**GIVEN DATA**
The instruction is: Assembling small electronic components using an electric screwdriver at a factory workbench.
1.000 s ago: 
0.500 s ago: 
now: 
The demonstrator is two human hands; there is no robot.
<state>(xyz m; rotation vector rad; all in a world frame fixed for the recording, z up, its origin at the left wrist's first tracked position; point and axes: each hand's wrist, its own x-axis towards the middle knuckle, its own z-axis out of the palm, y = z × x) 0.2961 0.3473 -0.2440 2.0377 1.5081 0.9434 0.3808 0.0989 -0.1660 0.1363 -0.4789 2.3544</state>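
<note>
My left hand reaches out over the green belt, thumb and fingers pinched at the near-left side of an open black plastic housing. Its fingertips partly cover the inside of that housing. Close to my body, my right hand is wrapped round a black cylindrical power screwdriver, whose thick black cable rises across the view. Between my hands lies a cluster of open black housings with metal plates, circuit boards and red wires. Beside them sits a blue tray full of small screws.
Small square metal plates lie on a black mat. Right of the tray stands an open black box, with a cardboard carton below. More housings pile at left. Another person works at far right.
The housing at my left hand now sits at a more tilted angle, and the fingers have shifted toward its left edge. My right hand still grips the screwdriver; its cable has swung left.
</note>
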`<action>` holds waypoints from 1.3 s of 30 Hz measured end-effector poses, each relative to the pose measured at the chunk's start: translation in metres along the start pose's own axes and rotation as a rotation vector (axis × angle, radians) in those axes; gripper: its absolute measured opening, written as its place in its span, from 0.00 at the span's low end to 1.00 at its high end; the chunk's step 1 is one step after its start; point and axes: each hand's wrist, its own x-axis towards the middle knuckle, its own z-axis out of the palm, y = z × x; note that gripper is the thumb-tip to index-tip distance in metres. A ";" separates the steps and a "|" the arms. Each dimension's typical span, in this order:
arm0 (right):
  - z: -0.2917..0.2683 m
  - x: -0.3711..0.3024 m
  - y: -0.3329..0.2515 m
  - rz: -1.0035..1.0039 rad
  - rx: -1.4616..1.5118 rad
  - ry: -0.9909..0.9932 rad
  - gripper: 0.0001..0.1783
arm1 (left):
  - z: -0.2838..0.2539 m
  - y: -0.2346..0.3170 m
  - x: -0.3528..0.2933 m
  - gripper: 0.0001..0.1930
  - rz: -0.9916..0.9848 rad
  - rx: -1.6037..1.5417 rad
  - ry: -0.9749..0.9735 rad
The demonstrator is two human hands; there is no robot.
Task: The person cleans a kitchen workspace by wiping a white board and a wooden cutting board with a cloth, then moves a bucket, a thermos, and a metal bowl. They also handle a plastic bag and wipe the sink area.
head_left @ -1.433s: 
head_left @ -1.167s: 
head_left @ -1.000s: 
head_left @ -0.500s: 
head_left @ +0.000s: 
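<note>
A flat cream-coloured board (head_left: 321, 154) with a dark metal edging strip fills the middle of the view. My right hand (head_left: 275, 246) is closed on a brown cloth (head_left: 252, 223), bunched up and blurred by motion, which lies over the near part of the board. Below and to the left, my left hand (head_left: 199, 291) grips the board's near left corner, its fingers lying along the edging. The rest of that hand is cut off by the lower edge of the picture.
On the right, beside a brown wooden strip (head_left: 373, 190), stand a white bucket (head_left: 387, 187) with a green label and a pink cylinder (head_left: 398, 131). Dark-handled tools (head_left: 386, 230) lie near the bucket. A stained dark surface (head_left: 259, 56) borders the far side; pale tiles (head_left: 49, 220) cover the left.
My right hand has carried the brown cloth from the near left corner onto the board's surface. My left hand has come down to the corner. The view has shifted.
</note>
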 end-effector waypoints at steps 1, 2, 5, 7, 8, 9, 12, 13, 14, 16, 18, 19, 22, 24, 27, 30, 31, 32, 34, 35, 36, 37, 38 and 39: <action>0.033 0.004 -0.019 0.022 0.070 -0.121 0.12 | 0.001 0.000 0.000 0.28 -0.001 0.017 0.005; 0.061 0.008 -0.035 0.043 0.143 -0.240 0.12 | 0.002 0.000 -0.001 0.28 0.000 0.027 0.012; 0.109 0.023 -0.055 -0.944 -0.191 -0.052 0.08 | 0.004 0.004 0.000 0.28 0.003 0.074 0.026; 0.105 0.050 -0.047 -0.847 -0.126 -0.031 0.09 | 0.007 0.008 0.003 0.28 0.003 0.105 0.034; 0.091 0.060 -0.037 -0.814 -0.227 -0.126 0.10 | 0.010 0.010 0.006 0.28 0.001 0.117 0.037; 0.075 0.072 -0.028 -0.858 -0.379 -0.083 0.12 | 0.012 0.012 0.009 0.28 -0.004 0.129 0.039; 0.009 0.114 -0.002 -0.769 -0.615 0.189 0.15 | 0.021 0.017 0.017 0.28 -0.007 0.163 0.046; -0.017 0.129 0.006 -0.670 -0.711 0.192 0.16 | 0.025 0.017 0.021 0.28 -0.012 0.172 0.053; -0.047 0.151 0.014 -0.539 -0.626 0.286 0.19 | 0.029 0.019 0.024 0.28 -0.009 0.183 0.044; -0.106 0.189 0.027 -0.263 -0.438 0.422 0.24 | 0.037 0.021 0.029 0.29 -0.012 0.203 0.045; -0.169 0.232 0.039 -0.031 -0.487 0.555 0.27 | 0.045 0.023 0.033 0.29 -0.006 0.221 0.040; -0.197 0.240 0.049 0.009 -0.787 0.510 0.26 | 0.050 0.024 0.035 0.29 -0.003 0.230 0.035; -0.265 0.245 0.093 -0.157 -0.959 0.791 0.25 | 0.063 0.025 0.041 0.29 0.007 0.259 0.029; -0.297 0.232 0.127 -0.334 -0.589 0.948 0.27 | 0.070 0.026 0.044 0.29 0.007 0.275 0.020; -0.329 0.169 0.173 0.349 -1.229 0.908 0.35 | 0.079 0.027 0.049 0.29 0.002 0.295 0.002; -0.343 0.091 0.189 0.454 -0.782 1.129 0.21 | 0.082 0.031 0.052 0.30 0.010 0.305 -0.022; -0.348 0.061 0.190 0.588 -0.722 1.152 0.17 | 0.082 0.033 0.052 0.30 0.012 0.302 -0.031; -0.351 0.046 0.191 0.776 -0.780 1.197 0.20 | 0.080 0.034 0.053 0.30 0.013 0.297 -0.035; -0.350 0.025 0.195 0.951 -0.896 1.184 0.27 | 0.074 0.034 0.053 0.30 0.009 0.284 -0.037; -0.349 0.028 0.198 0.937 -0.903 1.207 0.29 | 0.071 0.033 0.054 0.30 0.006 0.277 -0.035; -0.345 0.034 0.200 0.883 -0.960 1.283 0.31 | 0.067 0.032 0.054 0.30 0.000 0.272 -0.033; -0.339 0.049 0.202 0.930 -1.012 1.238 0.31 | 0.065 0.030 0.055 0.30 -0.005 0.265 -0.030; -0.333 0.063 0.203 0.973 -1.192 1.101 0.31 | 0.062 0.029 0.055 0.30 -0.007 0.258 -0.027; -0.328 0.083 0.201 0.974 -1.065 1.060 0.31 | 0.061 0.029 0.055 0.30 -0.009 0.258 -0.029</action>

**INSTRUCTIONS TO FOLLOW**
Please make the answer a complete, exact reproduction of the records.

**WRITTEN RESPONSE**
The instruction is: Assembling small electronic components using an electric screwdriver at a factory workbench.
1.000 s ago: 
0.500 s ago: 
now: 
The demonstrator is two human hands; there is no robot.
<state>(xyz m; rotation vector rad; all in a world frame fixed for the recording, z up, its origin at the left wrist's first tracked position; point and axes: each hand's wrist, its own x-axis towards the middle knuckle, its own z-axis out of the palm, y = z × x) 0.2961 0.3473 -0.2440 2.0377 1.5081 0.9434 0.3808 0.0989 -0.1660 0.1363 -0.4789 2.3544</state>
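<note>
My left hand reaches out over the green belt, thumb and fingers pinched at the near-left side of an open black plastic housing. Its fingertips partly cover the inside of that housing. Close to my body, my right hand is wrapped round a black cylindrical power screwdriver, whose thick black cable rises across the view. Between my hands lies a cluster of open black housings with metal plates, circuit boards and red wires. Beside them sits a blue tray full of small screws.
Small square metal plates lie on a black mat. Right of the tray stands an open black box, with a cardboard carton below. More housings pile at left. Another person works at far right.
The housing at my left hand now sits at a more tilted angle, and the fingers have shifted toward its left edge. My right hand still grips the screwdriver; its cable has swung left.
</note>
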`<action>` holds waypoints from 1.3 s of 30 Hz measured end-effector poses, each relative to the pose measured at the chunk's start: translation in metres along the start pose's own axes and rotation as a rotation vector (axis × angle, radians) in those axes; gripper: its absolute measured opening, written as its place in its span, from 0.00 at the span's low end to 1.00 at its high end; the chunk's step 1 is one step after its start; point and axes: each hand's wrist, its own x-axis towards the middle knuckle, its own z-axis out of the palm, y = z × x; note that gripper is the thumb-tip to index-tip distance in metres. A ";" separates the steps and a "|" the arms. Each dimension's typical span, in this order:
arm0 (right):
  - z: -0.2917..0.2683 m
  - x: -0.3711..0.3024 m
  - y: -0.3329..0.2515 m
  - rz: -1.0035..1.0039 rad
  - rx: -1.4616..1.5118 rad
  - ry: -0.9909..0.9932 rad
  - gripper: 0.0001..0.1783
arm1 (left):
  - z: -0.2838..0.2539 m
  - y: -0.2346..0.3170 m
  - x: -0.3528..0.2933 m
  - gripper: 0.0001..0.1930
  - rz: -0.9916..0.9848 rad
  - rx: -1.6037..1.5417 rad
  - ry: -0.9749..0.9735 rad
The demonstrator is two human hands; there is no robot.
Task: The person cleans a kitchen workspace by wiping a white board and a wooden cutting board with a cloth, then moves a bucket, a thermos, and a metal bowl. They also handle a plastic bag and wipe the sink area.
head_left @ -1.433s: 
head_left @ -1.167s: 
head_left @ -1.000s: 
head_left @ -0.500s: 
head_left @ +0.000s: 
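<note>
A flat cream-coloured board (head_left: 321, 154) with a dark metal edging strip fills the middle of the view. My right hand (head_left: 275, 246) is closed on a brown cloth (head_left: 252, 223), bunched up and blurred by motion, which lies over the near part of the board. Below and to the left, my left hand (head_left: 199, 291) grips the board's near left corner, its fingers lying along the edging. The rest of that hand is cut off by the lower edge of the picture.
On the right, beside a brown wooden strip (head_left: 373, 190), stand a white bucket (head_left: 387, 187) with a green label and a pink cylinder (head_left: 398, 131). Dark-handled tools (head_left: 386, 230) lie near the bucket. A stained dark surface (head_left: 259, 56) borders the far side; pale tiles (head_left: 49, 220) cover the left.
My right hand has carried the brown cloth from the near left corner onto the board's surface. My left hand has come down to the corner. The view has shifted.
</note>
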 end-effector waypoints at steps 1, 2, 5, 7, 8, 9, 12, 13, 14, 16, 18, 19, 22, 24, 27, 30, 31, 32, 34, 35, 36, 37, 38 and 39: <action>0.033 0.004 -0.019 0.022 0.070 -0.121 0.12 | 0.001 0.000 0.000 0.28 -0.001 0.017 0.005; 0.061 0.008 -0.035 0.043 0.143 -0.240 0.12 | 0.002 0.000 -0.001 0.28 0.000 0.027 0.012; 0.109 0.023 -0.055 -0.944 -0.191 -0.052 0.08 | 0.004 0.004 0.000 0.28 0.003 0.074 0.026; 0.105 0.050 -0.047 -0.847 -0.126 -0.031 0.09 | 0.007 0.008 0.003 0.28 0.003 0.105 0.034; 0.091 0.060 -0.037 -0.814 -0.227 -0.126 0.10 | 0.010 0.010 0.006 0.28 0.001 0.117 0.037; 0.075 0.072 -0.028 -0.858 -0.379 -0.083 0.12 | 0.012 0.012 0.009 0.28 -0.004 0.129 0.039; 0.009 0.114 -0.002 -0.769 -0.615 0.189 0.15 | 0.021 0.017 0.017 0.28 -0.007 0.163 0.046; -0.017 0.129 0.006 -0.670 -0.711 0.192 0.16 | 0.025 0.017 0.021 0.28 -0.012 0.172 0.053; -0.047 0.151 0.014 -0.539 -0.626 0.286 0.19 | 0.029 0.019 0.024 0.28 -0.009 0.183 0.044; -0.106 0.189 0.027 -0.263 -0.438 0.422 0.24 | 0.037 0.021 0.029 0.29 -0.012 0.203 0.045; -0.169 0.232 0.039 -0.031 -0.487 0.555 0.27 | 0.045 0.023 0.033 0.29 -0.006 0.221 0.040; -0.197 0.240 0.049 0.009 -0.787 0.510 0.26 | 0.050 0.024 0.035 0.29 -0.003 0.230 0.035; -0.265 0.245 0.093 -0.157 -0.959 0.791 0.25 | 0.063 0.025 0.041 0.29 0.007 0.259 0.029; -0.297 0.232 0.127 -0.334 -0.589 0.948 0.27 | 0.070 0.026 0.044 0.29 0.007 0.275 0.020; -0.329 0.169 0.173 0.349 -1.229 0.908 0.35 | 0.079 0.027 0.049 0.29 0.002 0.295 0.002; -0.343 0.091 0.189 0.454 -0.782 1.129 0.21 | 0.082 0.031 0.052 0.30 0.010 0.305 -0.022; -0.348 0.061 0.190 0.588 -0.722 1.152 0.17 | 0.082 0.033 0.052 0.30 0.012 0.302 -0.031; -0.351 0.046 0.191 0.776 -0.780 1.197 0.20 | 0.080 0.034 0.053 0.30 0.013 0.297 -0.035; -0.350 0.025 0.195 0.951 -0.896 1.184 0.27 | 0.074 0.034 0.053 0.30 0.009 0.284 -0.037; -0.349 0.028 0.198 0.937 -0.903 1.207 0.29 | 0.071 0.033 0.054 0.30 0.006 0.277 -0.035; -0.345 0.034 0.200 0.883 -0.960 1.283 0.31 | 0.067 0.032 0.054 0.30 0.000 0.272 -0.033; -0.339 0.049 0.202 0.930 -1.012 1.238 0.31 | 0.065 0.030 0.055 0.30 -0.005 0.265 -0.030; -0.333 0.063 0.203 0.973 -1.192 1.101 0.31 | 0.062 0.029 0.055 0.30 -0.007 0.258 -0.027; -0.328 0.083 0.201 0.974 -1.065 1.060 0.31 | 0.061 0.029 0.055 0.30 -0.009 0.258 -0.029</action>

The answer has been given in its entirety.